You may be interested in receiving startup loans if you operate a small or medium-sized business in India. These loans are designed for entrepreneurs who are just getting started and want financial support to get their firms up and running.

In order to qualify for this type of loan, you must have a good business strategy and a clear grasp of your financial needs to be eligible for a startup loan in India. As a startup founder, you will also have to show proof of your company's capacity to repay the loan. Financial predictions, revenue forecasts, and other supporting documentation may be included.

Obtaining a startup loan in India has various advantages. For one thing, it can offer you with the funds you need to acquire equipment, recruit personnel, and cover other beginning expenses. Furthermore, many startup loans include flexible payback terms and low interest rates, which makes it easier to manage your cash flow and expand your business over time.

Additionally, there are many startup events and contests in different Indian cities every year. These are one of the best ways to showcase the potential of your idea and compete with other businesses. Such competitions can help your company attract potential and well-known investors.
Startup loans
  1. Axis Bank: This is the third largest private bank in India that provides a variety of business loans to help firms achieve their financial aspirations. Axis Bank is famous for its loans that are free of collateral and come with overdraft, term loan facilities and cash credit.
  2. State Bank of India (SBI): The largest public sector bank in India, State Bank of India provides a comprehensive variety of business credit solutions to SMBs. They provide working capital loans, term loans, equipment finance, and other services.
  3. HDFC Bank: HDFC Bank is one of India's top private sector banks, providing a variety of business loans to satisfy the financial needs of enterprises.

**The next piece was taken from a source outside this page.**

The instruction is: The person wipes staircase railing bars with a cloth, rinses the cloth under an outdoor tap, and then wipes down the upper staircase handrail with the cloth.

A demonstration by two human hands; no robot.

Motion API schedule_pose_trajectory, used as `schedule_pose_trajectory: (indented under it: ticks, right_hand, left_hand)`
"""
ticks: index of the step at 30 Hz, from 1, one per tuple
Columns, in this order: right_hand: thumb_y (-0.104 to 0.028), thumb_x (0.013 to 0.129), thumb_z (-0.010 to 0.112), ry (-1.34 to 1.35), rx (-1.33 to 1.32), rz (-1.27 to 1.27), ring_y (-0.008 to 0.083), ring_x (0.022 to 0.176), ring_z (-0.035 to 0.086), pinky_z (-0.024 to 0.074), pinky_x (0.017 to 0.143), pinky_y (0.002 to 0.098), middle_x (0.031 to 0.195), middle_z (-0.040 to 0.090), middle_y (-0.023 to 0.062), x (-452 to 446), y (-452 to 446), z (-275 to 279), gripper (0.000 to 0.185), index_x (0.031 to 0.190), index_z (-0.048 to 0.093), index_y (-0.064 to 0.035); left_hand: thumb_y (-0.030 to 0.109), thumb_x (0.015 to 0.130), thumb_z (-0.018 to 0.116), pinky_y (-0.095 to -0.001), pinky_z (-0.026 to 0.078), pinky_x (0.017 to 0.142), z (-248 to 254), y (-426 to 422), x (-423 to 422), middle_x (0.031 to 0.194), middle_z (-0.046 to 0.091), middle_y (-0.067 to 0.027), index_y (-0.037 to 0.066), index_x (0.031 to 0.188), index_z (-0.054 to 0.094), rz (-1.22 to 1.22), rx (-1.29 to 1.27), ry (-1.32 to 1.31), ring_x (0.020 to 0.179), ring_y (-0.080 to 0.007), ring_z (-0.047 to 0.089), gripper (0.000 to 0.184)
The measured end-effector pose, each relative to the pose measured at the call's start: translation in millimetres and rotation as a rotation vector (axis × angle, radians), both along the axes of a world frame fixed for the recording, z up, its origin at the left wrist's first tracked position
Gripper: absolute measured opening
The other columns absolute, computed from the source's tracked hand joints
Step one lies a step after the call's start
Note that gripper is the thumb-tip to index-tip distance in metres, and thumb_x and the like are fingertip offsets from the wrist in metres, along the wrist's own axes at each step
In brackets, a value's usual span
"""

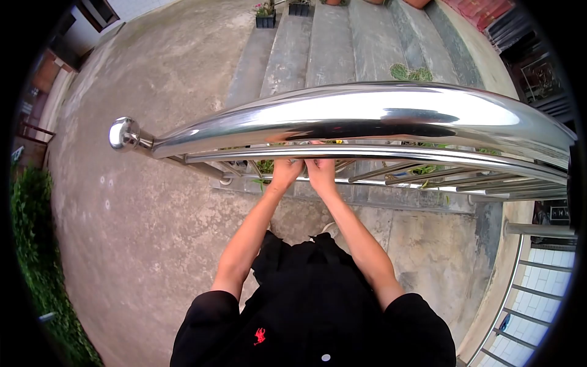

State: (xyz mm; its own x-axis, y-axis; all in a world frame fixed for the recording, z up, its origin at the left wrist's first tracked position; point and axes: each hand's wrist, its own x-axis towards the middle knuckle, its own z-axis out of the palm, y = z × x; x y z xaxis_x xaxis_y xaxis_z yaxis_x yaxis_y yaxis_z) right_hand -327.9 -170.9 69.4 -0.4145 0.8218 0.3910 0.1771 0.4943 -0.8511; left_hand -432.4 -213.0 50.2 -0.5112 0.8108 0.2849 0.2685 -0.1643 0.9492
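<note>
A thick, shiny metal handrail (342, 113) crosses in front of me, with a thinner rail (367, 153) below it. Both my arms reach out to the bars under the handrail. My left hand (287, 170) and my right hand (320, 168) are side by side, almost touching, at the thinner rail. That rail covers most of their fingers, so whether they grip a bar or anything else is hidden. Green leaves (265, 166) show between the bars beside my left hand.
A round metal knob (124, 134) caps the handrail's left end. Concrete steps (330, 52) lie beyond, with a cactus (411, 73) and a black planter (265, 19). Another railing (541, 284) runs at the right. A green hedge (36, 263) borders the concrete ground at the left.
</note>
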Motion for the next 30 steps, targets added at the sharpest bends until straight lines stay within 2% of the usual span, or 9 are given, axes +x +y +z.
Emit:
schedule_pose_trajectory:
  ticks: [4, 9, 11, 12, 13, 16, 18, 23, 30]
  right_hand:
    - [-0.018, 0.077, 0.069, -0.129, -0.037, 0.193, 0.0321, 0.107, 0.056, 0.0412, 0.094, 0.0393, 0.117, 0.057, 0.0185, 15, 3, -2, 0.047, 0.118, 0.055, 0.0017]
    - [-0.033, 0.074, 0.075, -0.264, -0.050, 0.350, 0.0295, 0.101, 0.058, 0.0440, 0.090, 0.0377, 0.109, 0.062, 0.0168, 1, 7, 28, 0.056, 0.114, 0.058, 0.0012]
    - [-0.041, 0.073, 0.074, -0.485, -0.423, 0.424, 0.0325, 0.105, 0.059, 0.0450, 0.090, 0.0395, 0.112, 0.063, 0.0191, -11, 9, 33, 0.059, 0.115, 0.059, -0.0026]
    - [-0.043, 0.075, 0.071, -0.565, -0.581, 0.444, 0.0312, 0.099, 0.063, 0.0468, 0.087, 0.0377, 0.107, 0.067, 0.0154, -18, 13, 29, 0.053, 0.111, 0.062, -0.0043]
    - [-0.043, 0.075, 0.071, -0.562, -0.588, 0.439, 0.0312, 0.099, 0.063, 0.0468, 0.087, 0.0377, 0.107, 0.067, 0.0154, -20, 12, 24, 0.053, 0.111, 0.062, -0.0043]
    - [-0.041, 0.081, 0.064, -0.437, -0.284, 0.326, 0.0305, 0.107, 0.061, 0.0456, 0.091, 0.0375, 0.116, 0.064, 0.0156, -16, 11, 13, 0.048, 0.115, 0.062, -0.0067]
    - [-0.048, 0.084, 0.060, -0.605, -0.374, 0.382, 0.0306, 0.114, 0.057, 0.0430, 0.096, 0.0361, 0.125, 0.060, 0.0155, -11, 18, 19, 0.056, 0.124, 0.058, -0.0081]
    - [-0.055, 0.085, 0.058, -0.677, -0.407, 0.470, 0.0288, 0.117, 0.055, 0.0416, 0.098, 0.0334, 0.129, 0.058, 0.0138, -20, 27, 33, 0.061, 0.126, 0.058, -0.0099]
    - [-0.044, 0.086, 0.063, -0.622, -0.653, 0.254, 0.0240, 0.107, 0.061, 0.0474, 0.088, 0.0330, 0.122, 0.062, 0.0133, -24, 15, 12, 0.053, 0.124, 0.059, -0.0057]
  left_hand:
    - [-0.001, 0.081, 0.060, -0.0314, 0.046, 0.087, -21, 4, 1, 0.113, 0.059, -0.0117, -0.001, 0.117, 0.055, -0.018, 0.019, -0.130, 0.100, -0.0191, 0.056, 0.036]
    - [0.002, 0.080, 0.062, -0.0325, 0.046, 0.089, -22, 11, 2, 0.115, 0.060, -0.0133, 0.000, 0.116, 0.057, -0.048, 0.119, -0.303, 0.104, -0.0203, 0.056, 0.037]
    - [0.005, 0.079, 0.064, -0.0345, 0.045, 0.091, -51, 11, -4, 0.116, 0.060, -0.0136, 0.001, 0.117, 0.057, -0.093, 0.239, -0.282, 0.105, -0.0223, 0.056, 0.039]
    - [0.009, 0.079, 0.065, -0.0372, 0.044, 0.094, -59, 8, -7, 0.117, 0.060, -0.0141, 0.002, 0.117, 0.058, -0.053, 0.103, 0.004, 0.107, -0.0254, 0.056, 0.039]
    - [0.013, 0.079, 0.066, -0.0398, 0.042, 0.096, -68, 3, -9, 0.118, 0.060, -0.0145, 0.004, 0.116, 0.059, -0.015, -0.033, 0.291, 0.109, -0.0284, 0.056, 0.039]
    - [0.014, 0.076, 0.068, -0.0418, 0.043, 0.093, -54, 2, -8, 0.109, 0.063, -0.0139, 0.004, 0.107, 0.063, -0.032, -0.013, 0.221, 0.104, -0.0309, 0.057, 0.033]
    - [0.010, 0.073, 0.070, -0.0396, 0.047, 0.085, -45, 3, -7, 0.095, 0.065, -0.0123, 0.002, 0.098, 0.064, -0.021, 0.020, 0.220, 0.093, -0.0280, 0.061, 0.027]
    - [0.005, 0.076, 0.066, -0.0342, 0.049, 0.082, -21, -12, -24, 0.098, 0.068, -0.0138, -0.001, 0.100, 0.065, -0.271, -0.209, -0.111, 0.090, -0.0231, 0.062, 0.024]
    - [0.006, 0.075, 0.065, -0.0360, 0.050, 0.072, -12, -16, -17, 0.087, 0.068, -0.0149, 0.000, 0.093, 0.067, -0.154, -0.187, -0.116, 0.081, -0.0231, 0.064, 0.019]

The application procedure for HDFC Bank's business loans is fairly simple, and the response time is rapid, making it a perfect alternative for business owners that need to obtain cash quickly.

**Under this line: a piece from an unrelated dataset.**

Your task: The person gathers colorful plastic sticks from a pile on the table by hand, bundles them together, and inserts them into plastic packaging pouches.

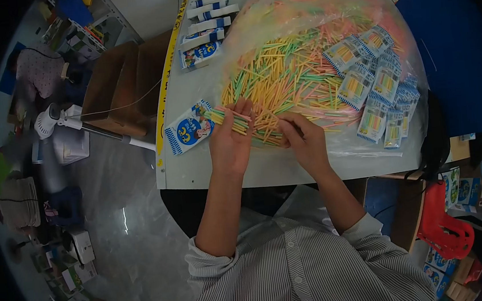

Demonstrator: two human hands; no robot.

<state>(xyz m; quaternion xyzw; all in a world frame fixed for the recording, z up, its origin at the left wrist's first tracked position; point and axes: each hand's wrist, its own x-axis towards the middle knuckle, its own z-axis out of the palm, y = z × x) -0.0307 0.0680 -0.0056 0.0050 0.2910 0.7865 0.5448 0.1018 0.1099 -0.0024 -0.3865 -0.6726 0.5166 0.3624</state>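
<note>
A bundle of thin pastel sticks (228, 120) lies across the fingers of my left hand (233, 142), which are curled round it. My right hand (305, 139) is pinched at the near edge of a big heap of yellow, green and pink sticks (280, 72); what its fingertips hold is too small to make out. The heap rests in a large clear plastic bag (231, 42). Left of my left hand, a blue and white packet (189, 129) lies flat on the table. Several small filled packets (370, 85) are piled on the heap's right side.
More blue and white packets (200, 52), with folded strips above them, lie at the table's back left. Brown boxes (110, 87) and a white fan (49, 120) stand left of the table (177, 176). A red plastic chair (443, 224) is at the right.
</note>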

  4. ICICI Bank: ICICI Bank is another well-known private sector bank in India that offers a variety of business loans to satisfy diverse business requirements. ICICI Bank specialises in loan packages for certain areas like healthcare, education, and hospitality.
  5. Punjab National Bank (PNB): Punjab National Bank provides business loans to MSMEs and corporates, which can be financed with a term loan or an overdraft facility. To get loans at lower interest rates, almost all PNB MSME loan products demand collateral or a margin. The repayment conditions are set individually, ranging from 1 to 12 years.
  6. Kotak Mahindra Bank: In order to be accepted for a loan program in this bank, a pre-assessment of the applying business is performed. Firms can verify their eligibility for loan services by completing a questionnaire or by reaching out to specialists and customer consultants. Loans in this bank may come with additional charges that need to be acknowledged by company owners.